The project was managed by the Milan-based record company Dig It International, for which Gagliardo already worked as an in-house producer, and released on its Hotline Records label. As with all other releases on Hotline Records, SAIFAM in Verona was responsible for the music production. Following the closure of Dig It International in 1997, the project was fully absorbed by SAIFAM.

DJ Miko has made many appearances on the Eurodance compilation album Dancemania series, specifically its sub-series albums including Dancemania Speed and Dancemania Covers since 1999, and on Konami's Bemani series of rhythm music video games with three covers.

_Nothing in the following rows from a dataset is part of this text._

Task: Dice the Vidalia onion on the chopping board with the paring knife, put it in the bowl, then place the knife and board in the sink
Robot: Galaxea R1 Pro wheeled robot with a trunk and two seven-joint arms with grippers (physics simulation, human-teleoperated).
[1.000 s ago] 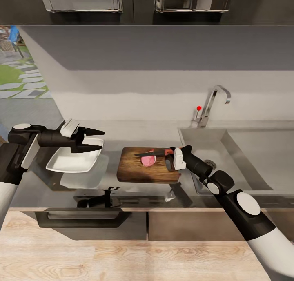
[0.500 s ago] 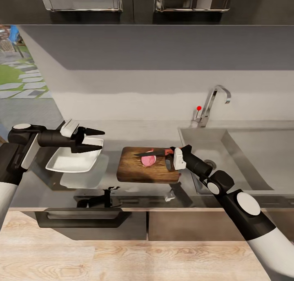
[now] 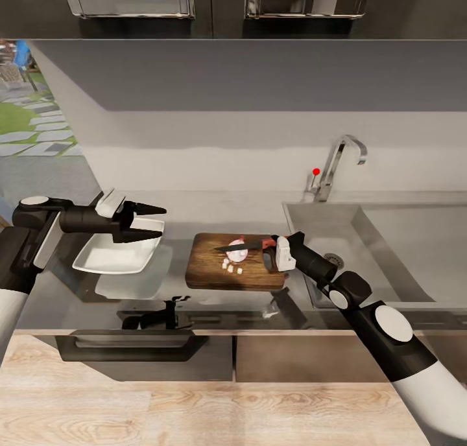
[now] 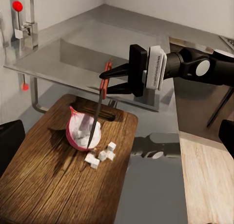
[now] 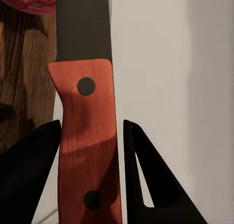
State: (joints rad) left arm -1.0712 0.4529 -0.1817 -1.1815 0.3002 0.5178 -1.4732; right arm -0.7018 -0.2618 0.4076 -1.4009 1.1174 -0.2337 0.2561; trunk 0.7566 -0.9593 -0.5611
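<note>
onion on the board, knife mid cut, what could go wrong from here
1. The small white cubes lie loose beside the onion; another stroke of the paring knife might flick them off the chopping board.
2. Nothing steadies the onion: the left gripper hovers open over the bowl, so the onion may slide.
3. The right gripper pinches only the slim handle, so the knife could twist.

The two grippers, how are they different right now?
The right gripper is shut on the paring knife, blade down in the onion on the chopping board; the left gripper is open and holds nothing. The right one is over the board, the left above the bowl. Both have black fingers.
</note>
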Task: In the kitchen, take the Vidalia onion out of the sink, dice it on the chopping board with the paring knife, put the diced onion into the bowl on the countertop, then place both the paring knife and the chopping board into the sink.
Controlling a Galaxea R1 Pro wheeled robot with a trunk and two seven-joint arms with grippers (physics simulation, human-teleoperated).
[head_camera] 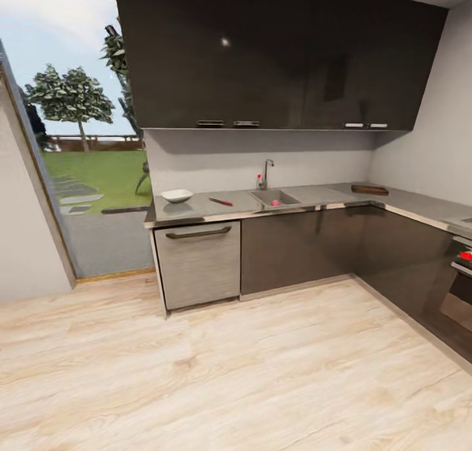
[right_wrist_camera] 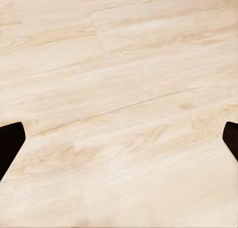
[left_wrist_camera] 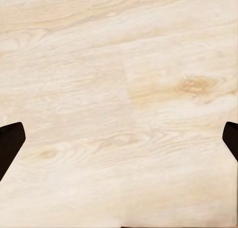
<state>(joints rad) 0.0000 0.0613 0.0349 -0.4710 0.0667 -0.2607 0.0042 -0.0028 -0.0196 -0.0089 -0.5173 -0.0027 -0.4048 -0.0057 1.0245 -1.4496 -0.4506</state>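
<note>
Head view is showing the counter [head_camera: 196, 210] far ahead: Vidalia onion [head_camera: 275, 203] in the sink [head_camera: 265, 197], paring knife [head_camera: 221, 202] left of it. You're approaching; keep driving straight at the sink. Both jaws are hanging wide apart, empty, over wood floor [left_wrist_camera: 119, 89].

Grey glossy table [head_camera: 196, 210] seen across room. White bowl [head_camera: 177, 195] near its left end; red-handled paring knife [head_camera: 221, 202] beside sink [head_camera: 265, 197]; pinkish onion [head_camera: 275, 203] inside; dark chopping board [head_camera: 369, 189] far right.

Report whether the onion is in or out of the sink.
In: the pinkish Vidalia onion sits inside the sink basin, below the tap.
</note>
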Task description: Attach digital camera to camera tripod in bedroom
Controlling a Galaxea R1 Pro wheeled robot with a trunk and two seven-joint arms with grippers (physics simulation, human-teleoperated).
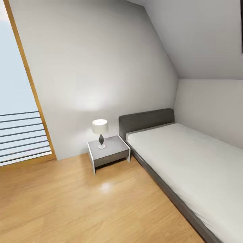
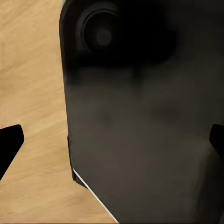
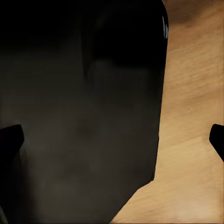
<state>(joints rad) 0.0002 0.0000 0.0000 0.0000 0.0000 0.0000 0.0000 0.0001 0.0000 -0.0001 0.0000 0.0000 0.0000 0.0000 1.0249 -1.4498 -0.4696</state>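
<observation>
The digital camera and the camera tripod are out of view. The head view looks into a corner of the bedroom: white walls, a sloped ceiling and a light wood plank floor (image 1: 77,202). In the left wrist view my left gripper (image 2: 112,142) is open, its two black fingertips (image 2: 9,144) far apart with nothing between them. It hangs beside a dark part of my own body (image 2: 140,140) above the floor. My right gripper (image 3: 112,140) is open too, with its black fingertips (image 3: 217,139) at the picture's sides and nothing held.
A grey bed (image 1: 189,162) with a white mattress runs along the right wall. Beside its headboard stands a small grey nightstand (image 1: 109,153) with a white-shaded lamp (image 1: 100,131). A wood-framed window (image 1: 17,101) with horizontal rails is at the left.
</observation>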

Over its career, the DJ Miko project has employed various studio vocalists. Its debut single "What's Up" was recorded by singer Maria Caprì from Milan. The follow-up, "Rhythm", featured lead vocals by Annerley Gordon and background vocals by Cristina Dori. The singles "Clementine" (1997) through "Shout" (2000) were all sung by Jackie Bodiemead, a studio vocalist at SAIFAM. "Forever Young" (2001), the final single released on vinyl, was sung by Italian studio singer and vocal coach Melody Castellari. In recent years, SAIFAM has occasionally used the names of its successful projects from the past, including DJ Miko, as aliases for dance cover versions on its many compilation album series.

Discography

Singles

Albums 

 The Last Millennium (1999, Italy)

 "What's Up 2000" (The Ultimate Mix)
 "My Sharona"
 "Keep On" (BPM 140 Mix)
 "Sky High"
 "Superboy" (Factory Team Dance Mix)
 "Lovely Lullaby" (LP Version)
 "Radio Star"
 "Dreaming" (Original Mix)
 "Hot Stuff" (Factory Team Edit)
 "Clementine" (F.T. & Company Edit)
 "Rhythm"
 "What's Up" (Original Mix)

Video games
DJ Miko has a total of 2 cover songs which appear in the Dance Dance Revolution arcade series:
 "Sky High", originally by Jigsaw (cover also available in StepManiaX)
 "What a Wonderful World", originally by Louis Armstrong (cover credited to Beatbox vs. DJ Miko)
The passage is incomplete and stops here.